Beyond the agent layer, AI is also reshaping physical world operations. David Sacks name-checks Neuroobotics in Europe, a “quiet company” making waves in AI-powered logistics robotics. Imagine warehouses and delivery networks optimized not just by software, but by an army of intelligent robots learning and adapting. Similarly, Jason Calacanis calls out Zipline, an autonomous drone delivery company already revolutionizing logistics and health outcomes, proving that advanced robotics can deliver tangible, real-world value today, not in some distant future. For founders, the takeaway is clear: look for areas where AI can be the foundational layer for entirely new ways of doing business, not just an add-on.

Rebuilding Under-the-Hood: Networking and Neo-Banks

The panel also identifies deep, infrastructure-level opportunities. Gavin Baker points to specialized networking companies like Arya and Drivets as key players. As data centers become more disaggregated, packed with specialized chips for different tasks like inference and pre-fill, the traditional networking layer simply won't cut it. Baker emphasizes, “to make all of these chips to work together like a symphony... I do think we need to reinvent networking.” For a founder, this means looking past obvious surface-level problems to the core plumbing that enables new technologies. Where are the fundamental architectural shifts creating bottlenecks that require an entirely new approach, not just an incremental improvement?

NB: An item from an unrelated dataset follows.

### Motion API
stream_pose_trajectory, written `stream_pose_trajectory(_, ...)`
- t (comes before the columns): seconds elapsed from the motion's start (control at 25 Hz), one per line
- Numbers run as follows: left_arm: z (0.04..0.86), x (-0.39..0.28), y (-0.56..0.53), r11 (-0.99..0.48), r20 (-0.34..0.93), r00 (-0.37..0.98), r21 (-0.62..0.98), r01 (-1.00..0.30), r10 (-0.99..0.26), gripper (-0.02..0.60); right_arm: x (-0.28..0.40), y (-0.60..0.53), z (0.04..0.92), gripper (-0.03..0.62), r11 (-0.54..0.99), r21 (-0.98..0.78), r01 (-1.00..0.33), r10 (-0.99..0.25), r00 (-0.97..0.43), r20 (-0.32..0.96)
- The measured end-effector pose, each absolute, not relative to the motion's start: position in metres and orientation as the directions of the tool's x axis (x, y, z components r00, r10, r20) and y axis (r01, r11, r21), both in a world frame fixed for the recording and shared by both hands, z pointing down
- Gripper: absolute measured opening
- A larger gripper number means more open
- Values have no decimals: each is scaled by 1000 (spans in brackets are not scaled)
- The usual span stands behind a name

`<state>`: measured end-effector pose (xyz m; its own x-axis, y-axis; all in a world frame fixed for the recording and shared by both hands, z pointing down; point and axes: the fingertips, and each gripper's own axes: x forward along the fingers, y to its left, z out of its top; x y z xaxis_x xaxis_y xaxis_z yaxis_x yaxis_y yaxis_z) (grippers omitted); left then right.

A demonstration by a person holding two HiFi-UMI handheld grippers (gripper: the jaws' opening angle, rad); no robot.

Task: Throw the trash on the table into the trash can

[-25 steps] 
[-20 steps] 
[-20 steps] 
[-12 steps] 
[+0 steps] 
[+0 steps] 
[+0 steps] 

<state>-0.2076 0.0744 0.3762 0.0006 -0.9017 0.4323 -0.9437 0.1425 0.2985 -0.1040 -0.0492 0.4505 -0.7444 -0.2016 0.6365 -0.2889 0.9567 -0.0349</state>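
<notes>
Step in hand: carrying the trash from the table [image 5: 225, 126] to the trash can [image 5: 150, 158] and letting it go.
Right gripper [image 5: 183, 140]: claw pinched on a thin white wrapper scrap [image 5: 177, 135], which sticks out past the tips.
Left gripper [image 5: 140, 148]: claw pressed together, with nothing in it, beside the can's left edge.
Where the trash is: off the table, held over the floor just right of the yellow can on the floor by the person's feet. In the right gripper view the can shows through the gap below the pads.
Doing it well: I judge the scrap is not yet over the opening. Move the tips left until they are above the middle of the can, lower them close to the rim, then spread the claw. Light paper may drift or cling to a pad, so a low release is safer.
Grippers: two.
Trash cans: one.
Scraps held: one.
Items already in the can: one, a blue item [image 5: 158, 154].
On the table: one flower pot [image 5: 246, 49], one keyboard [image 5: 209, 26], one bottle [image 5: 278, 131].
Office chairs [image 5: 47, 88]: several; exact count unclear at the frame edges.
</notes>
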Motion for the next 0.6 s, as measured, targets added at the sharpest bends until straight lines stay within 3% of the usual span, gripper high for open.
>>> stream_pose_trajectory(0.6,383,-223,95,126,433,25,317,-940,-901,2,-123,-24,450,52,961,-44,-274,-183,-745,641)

Jason Calacanis spotlights Revolut, a neo-bank, as a prime example of rebuilding an incumbent industry in the modern era. The core insight: “you rebuild it in the modern era and you unbundle the incumbent that that has a lot of legs.” In regulated markets like finance, the barriers to entry are high, but once overcome, a superior, modern technology stack offers a massive advantage. This isn't just about better UX; it's about a complete re-architecture of the underlying financial services. For a founder eyeing a crowded or regulated market, the lesson is to ask: What if we threw out the old tech stack entirely and started from scratch, leveraging today's tools and paradigms? That clean slate approach can yield breakthroughs incumbents simply can't match, burdened by legacy systems.

What to Do With This

Don't chase fads; identify fundamental architectural shifts or systemic weaknesses in incumbent industries. This week, examine a core process in your target market. Could it be run entirely by AI agents if built from scratch? Or, if you're tackling a complex industry, identify the underlying infrastructure or regulatory layers that are ripe for a ground-up, modern rebuild.